Los actores sufrían la imprecisión de sus movimientos y un tono farfullado en sus voces (unos actuaban con micrófono y otros no), acusando registros interpretativos dispares, y la palabra, demasiadas veces vociferada, fluía en un perfecto desaliño oral (todos estaban necesitados de un buen cursillo de declamación y expresión corporal). Sólo salvo la espléndida actuación de un monólogo -acompañado con genialidad por la percusión de Pakito «el Aspirina»)- de Rocío Madrid, actriz que ya había participado en el Teatro Romano como la diosa Afrodita en «La bella Helena» con su bien construida vía de transiciones de la voz y de los gestos.

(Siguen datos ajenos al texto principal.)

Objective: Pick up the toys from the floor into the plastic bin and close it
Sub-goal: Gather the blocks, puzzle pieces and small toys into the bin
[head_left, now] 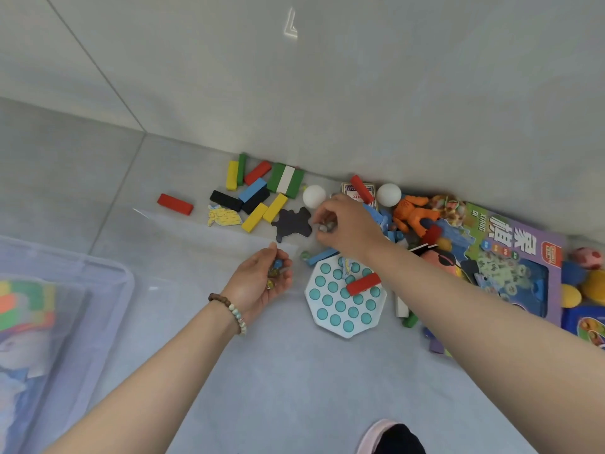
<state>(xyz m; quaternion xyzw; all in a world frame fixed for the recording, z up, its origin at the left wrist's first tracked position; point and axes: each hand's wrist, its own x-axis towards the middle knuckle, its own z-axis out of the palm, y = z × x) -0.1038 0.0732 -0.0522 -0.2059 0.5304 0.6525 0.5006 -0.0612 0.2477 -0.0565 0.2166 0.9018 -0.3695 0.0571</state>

Luego, hubo algunos lucimientos personales -como la canción que interpretó Idán Raichel o el singular taconeo de Saray Cortés en una escena típica de tablao flamenco- que nada tienen que ver con el tema, que arrancaron algunas ovaciones. Aunque más fueron los fallos, tanto de interpretación individual como grupal, y del sonido enlatado que entraba desajustado. Pero, sobre todo, fueron imperdonables ciertas pifias en varios momentos que los actores no sabían que tenían que salir a escena, y obligaban a Amargo a actuar visiblemente de regidor, con gestos y un ridículo taconeo con el que recorría disimuladamente el escenario para avisarlos. Culpa de esta función desastrosa también es achacable a la organización de Cimarro que calculó mal la idea de «superproducción» y sólo concedió un día de ensayos a la compañía.

Hubo poco más de media entrada de público. Aplaudieron los invitados y los «fans» del bailarín. Y silbaron o desertaron los más exigentes, partidarios de espectáculos grecolatinos de calidad.